Is there any way to see what it's caching? I'm really curious what Vista "thinks" I may plan to use based on weeks of usage.

DeaconFrost
11-23-2007, 11:46 AM
I know I'm only going on personal experience on this as well, but with Vista Enterprise x64, I can definitely see a difference in my primary apps loading as compared to the fresh install about 3 weeks ago. Outlook and Trillian load almost instantly for me now, and this is on a Pentium D 915, with 3 GB of DDR2-667 memory.

As for ReadyBoost, the general consensus, from what I've read is, if you have 1 GB of memory or less, it can make a small difference. Above that, and you won't notice anything.

nobody_here
11-23-2007, 11:54 AM
my Ultimate 64bit install is much quicker now after two weeks or so of useage than it was the day after install

now...one thing that happened to me yesterday, i went to play with some photos for the first time and i simply right clicked on a jpg and chose edit, and it took it like 20 minutes to pull it up in the viewer.....granted it was a very high resolution photo, but file size was only 6Mb.....it nearly had the machine locked up, couldnt do anything

will see if that goes better next time...

Finn
11-23-2007, 12:02 PM
Good point, don't you just hate how Vista takes MINUTES to generate those pesky little preview pictures?

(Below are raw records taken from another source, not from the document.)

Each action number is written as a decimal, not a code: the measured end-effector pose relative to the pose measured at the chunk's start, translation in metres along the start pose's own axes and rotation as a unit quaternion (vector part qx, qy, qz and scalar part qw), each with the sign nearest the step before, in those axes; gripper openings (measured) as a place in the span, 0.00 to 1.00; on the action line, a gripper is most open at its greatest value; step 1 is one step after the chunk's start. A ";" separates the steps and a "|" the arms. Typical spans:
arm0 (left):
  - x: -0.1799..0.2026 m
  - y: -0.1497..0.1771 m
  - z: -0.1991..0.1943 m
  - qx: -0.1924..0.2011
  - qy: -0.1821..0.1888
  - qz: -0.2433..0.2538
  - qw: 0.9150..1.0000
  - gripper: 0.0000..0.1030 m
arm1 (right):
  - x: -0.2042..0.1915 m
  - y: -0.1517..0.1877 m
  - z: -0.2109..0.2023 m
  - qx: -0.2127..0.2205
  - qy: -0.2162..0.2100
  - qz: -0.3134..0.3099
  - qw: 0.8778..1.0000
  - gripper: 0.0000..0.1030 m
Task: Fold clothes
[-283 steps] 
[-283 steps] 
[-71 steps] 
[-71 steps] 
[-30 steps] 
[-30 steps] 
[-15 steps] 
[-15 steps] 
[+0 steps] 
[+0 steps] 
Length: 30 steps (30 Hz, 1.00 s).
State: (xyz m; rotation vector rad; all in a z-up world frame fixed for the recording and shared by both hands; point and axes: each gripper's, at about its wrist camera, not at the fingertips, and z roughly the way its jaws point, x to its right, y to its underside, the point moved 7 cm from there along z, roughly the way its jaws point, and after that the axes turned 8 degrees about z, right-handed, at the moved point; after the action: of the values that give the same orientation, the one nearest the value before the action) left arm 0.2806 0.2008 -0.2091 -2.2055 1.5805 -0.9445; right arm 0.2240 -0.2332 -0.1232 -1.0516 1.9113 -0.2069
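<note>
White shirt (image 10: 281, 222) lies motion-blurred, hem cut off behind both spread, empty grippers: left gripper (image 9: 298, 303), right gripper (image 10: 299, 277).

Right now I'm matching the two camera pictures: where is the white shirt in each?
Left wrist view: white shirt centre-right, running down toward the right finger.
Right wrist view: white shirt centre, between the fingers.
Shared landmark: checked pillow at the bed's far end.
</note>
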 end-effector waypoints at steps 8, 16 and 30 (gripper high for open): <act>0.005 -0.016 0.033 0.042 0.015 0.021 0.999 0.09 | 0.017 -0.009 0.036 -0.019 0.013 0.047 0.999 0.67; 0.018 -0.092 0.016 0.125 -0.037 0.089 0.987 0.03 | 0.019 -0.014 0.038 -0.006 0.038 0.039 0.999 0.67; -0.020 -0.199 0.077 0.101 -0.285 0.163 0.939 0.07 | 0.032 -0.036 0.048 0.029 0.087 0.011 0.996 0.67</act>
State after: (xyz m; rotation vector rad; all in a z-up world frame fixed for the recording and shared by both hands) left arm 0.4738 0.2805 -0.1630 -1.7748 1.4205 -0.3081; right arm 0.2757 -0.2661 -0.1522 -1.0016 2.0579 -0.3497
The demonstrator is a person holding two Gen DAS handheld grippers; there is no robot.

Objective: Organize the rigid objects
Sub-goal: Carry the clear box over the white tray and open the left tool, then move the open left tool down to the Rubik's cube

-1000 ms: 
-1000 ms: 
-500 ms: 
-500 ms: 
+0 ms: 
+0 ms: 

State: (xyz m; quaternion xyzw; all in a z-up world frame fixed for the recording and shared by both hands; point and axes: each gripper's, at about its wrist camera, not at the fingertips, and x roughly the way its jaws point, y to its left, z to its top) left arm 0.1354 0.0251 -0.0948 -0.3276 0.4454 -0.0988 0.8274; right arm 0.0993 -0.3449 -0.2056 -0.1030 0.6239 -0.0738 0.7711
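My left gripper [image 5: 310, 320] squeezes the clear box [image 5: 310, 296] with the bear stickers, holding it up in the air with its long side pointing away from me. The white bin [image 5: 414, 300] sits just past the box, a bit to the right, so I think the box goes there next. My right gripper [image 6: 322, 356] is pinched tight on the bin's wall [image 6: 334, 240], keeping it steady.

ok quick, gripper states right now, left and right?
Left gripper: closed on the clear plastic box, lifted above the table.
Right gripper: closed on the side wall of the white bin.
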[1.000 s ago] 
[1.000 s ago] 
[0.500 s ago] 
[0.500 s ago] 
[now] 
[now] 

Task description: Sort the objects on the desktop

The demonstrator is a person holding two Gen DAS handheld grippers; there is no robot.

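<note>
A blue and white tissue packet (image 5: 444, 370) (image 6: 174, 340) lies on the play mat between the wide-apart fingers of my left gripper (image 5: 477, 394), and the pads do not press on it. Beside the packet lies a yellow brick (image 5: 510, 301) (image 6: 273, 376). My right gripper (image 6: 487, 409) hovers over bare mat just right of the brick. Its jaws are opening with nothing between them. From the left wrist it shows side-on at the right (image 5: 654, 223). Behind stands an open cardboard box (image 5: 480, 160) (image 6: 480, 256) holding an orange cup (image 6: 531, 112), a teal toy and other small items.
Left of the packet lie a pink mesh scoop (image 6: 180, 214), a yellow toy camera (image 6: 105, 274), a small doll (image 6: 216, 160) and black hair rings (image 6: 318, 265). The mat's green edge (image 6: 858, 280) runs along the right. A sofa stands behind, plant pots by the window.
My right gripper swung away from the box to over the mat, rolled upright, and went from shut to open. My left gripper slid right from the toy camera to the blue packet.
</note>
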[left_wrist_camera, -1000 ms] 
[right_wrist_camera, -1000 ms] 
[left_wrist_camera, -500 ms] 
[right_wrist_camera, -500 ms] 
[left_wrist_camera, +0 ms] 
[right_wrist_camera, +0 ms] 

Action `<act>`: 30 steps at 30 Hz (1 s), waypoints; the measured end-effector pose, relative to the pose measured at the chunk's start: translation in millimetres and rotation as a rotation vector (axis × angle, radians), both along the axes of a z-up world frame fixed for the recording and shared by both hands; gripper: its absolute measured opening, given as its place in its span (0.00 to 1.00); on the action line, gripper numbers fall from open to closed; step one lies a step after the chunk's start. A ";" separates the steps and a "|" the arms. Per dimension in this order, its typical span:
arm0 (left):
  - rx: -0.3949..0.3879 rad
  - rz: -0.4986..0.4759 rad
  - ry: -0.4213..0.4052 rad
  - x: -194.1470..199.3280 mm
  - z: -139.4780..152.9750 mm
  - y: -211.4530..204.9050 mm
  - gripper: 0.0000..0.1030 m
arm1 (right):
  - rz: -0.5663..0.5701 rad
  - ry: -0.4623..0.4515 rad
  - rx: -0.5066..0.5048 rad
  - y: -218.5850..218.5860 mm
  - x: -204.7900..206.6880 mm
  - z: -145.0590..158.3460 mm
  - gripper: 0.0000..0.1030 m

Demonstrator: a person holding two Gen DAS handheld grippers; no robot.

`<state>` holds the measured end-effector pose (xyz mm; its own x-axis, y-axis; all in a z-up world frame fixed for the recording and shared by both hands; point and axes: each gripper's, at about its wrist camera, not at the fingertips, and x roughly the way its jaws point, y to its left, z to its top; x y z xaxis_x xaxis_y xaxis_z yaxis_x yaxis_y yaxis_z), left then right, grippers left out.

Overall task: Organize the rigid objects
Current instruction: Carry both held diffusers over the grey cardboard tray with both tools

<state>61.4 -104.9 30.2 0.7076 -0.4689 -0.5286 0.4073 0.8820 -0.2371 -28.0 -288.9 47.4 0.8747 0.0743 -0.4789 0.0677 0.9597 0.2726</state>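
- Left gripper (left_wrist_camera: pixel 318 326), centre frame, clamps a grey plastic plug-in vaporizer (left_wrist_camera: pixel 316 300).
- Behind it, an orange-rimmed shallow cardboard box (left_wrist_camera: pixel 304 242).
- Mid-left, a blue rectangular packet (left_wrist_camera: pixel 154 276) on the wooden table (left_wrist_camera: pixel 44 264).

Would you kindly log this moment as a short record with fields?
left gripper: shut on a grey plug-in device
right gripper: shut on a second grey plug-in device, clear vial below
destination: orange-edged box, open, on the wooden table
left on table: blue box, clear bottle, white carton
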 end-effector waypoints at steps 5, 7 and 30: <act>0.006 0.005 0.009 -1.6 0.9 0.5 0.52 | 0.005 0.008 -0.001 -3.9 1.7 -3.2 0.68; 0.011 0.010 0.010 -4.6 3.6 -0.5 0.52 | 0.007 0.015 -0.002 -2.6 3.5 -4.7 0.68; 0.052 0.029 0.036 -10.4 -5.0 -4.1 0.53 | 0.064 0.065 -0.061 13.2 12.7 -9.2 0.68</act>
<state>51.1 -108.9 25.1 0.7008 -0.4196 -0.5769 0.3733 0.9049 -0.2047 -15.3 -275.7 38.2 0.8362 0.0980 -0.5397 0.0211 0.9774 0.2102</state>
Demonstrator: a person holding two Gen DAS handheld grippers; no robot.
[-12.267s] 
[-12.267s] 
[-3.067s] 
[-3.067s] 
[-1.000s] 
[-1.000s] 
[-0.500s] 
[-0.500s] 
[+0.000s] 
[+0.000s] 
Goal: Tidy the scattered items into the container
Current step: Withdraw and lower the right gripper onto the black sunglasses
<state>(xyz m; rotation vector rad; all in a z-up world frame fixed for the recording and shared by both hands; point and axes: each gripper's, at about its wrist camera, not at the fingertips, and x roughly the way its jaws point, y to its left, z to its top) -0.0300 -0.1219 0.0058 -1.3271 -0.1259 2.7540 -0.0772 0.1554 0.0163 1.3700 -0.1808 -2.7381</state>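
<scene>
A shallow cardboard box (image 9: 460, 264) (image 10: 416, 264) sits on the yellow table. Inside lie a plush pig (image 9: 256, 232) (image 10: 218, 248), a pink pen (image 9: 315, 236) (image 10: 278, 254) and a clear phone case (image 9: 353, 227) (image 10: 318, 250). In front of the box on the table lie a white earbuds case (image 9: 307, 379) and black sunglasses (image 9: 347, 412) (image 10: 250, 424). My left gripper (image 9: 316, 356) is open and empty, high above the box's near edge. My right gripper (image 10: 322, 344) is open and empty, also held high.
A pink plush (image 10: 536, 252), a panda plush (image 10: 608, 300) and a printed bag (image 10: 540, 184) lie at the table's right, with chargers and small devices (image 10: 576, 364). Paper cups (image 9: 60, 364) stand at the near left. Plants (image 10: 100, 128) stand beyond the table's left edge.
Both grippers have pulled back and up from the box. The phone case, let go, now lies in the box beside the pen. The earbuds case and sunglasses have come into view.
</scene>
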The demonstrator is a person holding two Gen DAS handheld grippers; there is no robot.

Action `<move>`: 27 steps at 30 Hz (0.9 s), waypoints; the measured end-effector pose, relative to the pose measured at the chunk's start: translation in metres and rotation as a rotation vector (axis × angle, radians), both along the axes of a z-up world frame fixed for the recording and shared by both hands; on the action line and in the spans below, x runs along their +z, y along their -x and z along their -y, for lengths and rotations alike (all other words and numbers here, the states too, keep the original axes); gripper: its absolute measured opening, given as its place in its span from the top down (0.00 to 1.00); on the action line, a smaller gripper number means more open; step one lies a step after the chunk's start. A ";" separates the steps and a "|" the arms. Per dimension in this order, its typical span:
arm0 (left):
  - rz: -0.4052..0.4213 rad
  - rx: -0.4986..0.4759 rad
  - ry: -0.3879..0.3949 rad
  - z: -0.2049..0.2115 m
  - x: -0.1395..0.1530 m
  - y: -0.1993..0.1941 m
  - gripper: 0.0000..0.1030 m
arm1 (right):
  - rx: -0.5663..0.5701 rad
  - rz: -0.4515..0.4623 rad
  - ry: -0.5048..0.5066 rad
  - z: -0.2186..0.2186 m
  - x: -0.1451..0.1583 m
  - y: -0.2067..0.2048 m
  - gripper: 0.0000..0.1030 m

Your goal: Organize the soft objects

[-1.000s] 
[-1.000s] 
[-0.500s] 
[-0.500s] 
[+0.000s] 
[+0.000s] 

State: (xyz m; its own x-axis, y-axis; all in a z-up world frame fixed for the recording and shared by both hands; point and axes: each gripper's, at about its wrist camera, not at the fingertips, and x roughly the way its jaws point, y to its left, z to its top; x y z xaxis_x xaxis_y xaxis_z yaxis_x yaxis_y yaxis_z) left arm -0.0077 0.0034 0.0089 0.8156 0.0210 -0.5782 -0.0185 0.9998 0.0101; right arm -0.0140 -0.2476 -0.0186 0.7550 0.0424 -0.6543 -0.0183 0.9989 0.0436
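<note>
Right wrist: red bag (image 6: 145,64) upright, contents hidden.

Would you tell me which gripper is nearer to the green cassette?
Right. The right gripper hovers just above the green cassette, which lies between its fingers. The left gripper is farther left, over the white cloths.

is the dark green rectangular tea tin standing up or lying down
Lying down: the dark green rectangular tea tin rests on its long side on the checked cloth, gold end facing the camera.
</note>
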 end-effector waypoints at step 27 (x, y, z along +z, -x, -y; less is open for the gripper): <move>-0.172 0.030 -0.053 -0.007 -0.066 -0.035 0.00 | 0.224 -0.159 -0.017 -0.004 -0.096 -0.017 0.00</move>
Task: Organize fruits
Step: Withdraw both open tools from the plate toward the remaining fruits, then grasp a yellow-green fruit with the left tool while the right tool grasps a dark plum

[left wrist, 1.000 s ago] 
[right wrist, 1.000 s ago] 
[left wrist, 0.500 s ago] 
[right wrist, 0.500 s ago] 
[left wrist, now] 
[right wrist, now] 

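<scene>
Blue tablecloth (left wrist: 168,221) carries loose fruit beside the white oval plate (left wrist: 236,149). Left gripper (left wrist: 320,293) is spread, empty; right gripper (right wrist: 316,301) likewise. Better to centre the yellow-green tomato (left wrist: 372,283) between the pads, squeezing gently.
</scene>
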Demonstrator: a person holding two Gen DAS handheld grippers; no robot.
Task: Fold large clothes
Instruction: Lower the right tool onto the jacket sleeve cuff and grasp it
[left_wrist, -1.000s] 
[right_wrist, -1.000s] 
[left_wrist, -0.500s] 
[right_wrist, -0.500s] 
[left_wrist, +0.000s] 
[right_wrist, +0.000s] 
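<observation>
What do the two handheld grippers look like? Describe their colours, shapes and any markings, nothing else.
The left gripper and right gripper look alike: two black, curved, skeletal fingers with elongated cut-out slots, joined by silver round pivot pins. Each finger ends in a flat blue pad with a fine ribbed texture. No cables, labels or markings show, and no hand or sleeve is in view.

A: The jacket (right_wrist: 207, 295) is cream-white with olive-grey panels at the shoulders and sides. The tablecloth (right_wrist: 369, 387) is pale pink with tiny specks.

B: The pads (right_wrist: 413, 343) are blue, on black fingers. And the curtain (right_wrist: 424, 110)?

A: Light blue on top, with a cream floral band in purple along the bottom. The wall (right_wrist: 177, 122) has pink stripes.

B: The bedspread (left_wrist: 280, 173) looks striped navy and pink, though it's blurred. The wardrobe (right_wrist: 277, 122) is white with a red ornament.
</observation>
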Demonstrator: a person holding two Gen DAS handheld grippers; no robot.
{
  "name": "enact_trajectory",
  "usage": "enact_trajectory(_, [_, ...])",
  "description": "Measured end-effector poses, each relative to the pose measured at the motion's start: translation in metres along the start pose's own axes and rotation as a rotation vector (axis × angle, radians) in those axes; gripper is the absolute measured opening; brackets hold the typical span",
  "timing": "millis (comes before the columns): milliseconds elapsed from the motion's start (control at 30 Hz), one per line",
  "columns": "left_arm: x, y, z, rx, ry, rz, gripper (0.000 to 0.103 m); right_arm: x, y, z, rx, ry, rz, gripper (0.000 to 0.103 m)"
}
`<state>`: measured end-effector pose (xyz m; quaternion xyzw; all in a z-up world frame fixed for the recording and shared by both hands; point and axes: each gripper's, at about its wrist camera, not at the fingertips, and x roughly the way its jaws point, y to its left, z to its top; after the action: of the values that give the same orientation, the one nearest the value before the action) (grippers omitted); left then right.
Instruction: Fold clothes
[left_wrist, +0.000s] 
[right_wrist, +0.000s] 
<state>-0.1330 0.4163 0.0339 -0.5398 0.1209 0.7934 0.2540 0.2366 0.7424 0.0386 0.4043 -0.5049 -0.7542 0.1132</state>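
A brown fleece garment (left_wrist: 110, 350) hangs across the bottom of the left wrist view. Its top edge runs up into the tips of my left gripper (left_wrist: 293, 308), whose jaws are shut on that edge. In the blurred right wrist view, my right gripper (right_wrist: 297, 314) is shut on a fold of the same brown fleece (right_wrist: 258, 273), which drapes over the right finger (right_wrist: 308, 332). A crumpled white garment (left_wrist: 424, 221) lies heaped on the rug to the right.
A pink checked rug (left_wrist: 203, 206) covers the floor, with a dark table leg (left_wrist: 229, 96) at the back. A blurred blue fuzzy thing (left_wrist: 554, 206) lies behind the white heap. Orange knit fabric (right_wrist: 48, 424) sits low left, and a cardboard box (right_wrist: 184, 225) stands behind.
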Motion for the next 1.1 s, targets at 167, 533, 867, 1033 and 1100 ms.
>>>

With XP you're done browsing all in all before Vista gets around showing the previews.

ThreeDee
11-23-2007, 01:04 PM
even if you have 3-4gb of ram .. tho readyboost wont improve performance ..would it at least save on some hard drive thrashing here and there?

http://www.hardfolding.com/ftag1.php/mem/533.png (http://www.hardfolding.com?go=38&id=533&tm=33)
[F]old|[H]ard

Uberbob102000
11-23-2007, 01:28 PM
I've been running Vista x64 since Feaburary, and despite a fairly predictable application usage pattern (mostly Outlook, IE, Firefox, lately Virtualbox) I have seen no specific instance where I've been like "wow that loaded fast."

I have Vista x64 on a C2D 2.0ghz 2GB RAM laptop, 7200RPM hard drive. I recently copied a Virtualbox OS image from this to my C2D 2.4ghz 2GB, 7200RPM desktop. Now on Vista x64 I have been pretty much loading this exact same image every single day for the last few weeks, and using it for anywhere from an hour to the entire day. XP64, which has no pre-fetching of any kind, loaded the OS image faster the very first time I used it, than Vista does despite being in near-constant use for weeks.

On a smaller scale, Vista x64 doesn't seem to cache anything else I use with any regularity. Heck, Outlook is a *staple* application and is loaded as soon as I log on to the laptop. It loads no faster now than it did on day 1. Even if it loads .001% faster, it doesn't explain why I need to have several hundred megs "on hold" for this.

Is there any way to see what it's caching? I'm really curious what Vista "thinks" I may plan to use based on weeks of usage.

Strange... It works much faster for me after ~2-3 weeks. On all 4 of my computers with Vista Ultimate 64

MajorDomo
11-23-2007, 01:45 PM
I have a 2 gb ready boost on one of my older laptops with 1gb of RAM....it dropped my RAM usage from about 60% to around 35%. I tied it on the other laptop with 2gb and it made little to no diference in performance.